By just changing the object holding the values, the original accurate algorithm was marginally faster than the newer “optimized” inaccurate one. It caused fewer garbage collections, and they were all first generation collections which are faster. I thought, “this is great, let’s try to do even better”. If the source of the performance drain was related to garbage collection, let’s see if we can eliminate it altogether. The key to making this happen is to use the Flyweight Pattern. Basically, the flyweight pattern says to create a small set of unique objects and then just change the values in them as necessary. In order to make that happen, I had to adjust the original API for the original algorithm to use references to the return object so I can let it reuse the response object. Just to up the ante, I used the original expensive value object to perform this test.

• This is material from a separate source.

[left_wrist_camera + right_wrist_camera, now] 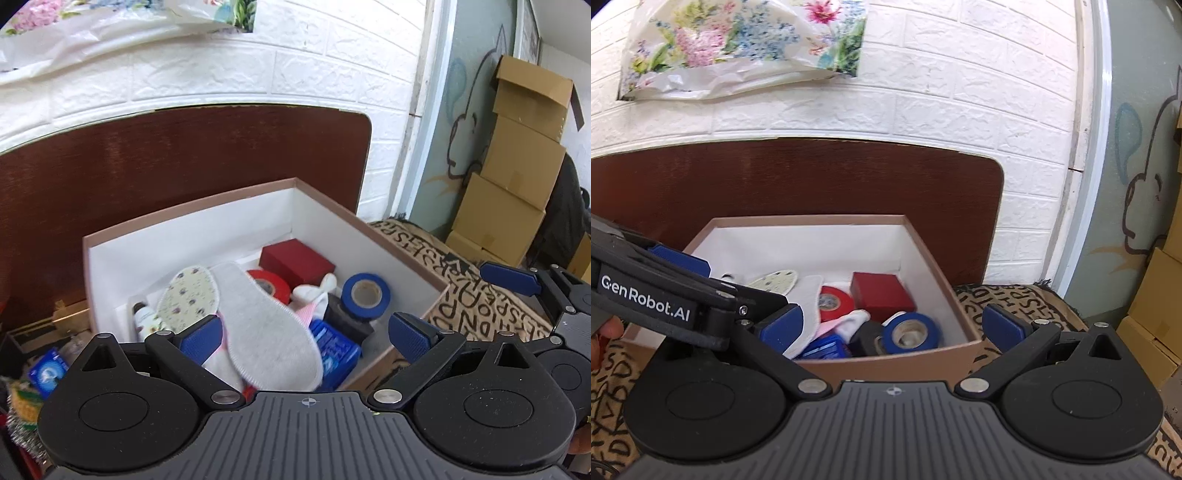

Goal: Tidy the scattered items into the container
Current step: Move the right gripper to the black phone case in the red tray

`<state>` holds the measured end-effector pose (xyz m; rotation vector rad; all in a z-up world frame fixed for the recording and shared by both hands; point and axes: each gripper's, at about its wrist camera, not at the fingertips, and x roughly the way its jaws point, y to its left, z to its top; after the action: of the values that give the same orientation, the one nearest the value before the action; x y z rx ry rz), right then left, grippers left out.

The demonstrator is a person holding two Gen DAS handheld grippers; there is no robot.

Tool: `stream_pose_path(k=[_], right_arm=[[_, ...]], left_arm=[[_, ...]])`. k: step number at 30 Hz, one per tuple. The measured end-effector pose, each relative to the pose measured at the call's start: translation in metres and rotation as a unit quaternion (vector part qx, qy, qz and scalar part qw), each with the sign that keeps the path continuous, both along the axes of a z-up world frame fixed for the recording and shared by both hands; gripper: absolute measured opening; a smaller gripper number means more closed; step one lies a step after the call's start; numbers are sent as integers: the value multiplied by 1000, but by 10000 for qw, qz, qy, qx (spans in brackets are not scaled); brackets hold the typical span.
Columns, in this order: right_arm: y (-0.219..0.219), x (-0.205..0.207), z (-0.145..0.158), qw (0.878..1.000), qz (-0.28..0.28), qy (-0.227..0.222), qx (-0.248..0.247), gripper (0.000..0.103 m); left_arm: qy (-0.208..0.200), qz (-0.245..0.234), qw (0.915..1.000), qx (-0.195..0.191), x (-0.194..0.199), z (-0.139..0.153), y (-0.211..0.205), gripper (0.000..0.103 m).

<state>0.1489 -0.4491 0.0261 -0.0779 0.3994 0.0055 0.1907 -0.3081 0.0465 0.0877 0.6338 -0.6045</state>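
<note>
Left gripper (306, 334) at frame bottom, above box (388, 236), fingers wide apart, holding nothing. Right gripper (897, 328) same pose, wide apart, empty, over blue tape (910, 330).

Both wrist views look down, close, into the same box (402, 254) (945, 273); left from its left.

The dark brown wooden headboard (184, 162) stands against the white embossed brick wall (332, 66). Stacked brown cardboard cartons (517, 166) stand right of it. A floral plastic sheet (738, 44) hangs above it.
</note>
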Motion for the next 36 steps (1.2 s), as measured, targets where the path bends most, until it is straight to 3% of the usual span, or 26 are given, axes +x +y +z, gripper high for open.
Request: stream_pose_path(k=[15,21,25,31,36], right_arm=[[84,-69,-21,9979,614,37,-204,103],[125,-87,-35,9963,851,12,124,103],[154,-89,-47,9925,1172,173,307,103],[201,-86,-58,9873,1556,284,119,102],[230,-75,-59,9838,1760,300,141,95]], left_arm=[[-312,674,9972,66,-91,-21,92,102],[-187,1157,9930,-130,-114,-35,147,102],[-16,1495,9885,-214,-123,-48,185,100],[101,2119,9768,-297,-124,-60,244,96],[342,2532,9654,-522,-110,-65,284,88]])
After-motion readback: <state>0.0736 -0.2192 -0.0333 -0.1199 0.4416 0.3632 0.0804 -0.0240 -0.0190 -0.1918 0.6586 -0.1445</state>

The results had the original algorithm performing twice as fast as the optimized algorithm, using only 8 KB of memory, and 0 garbage collections. All of this just by changing how we are using the objects that are expensive to create. I realize it is not always practical to use the flyweight pattern, but in the times where it can be used the results can be quite impressive. I was able to drop something that took 4 seconds down to 400 milliseconds. Those results are not typical, but it is always worth throwing a couple tests to discover the nature of the problem. If my first hunch didn’t pay off, I would never have tried the flyweight pattern. I would have looked at other avenues of speeding things up.

The bottom line is this: the more pressure you put on your garbage collector by creating and discarding objects in rapid succession, the more your garbage collector will punish you by sucking up all the CPU cycles.

Multi-threading and .Net 4.0

Posted by Berin Loritsch Wed, 07 Jul 2010 13:19:00 GMT

.Net 4.0 has some new features that will make it easier to work with multiple threads. This will in turn make it easier to use up all those cores on your multi-core processors. The usual warnings and caveats apply with ensuring your classes are thread safe. So, what is there to get excited about?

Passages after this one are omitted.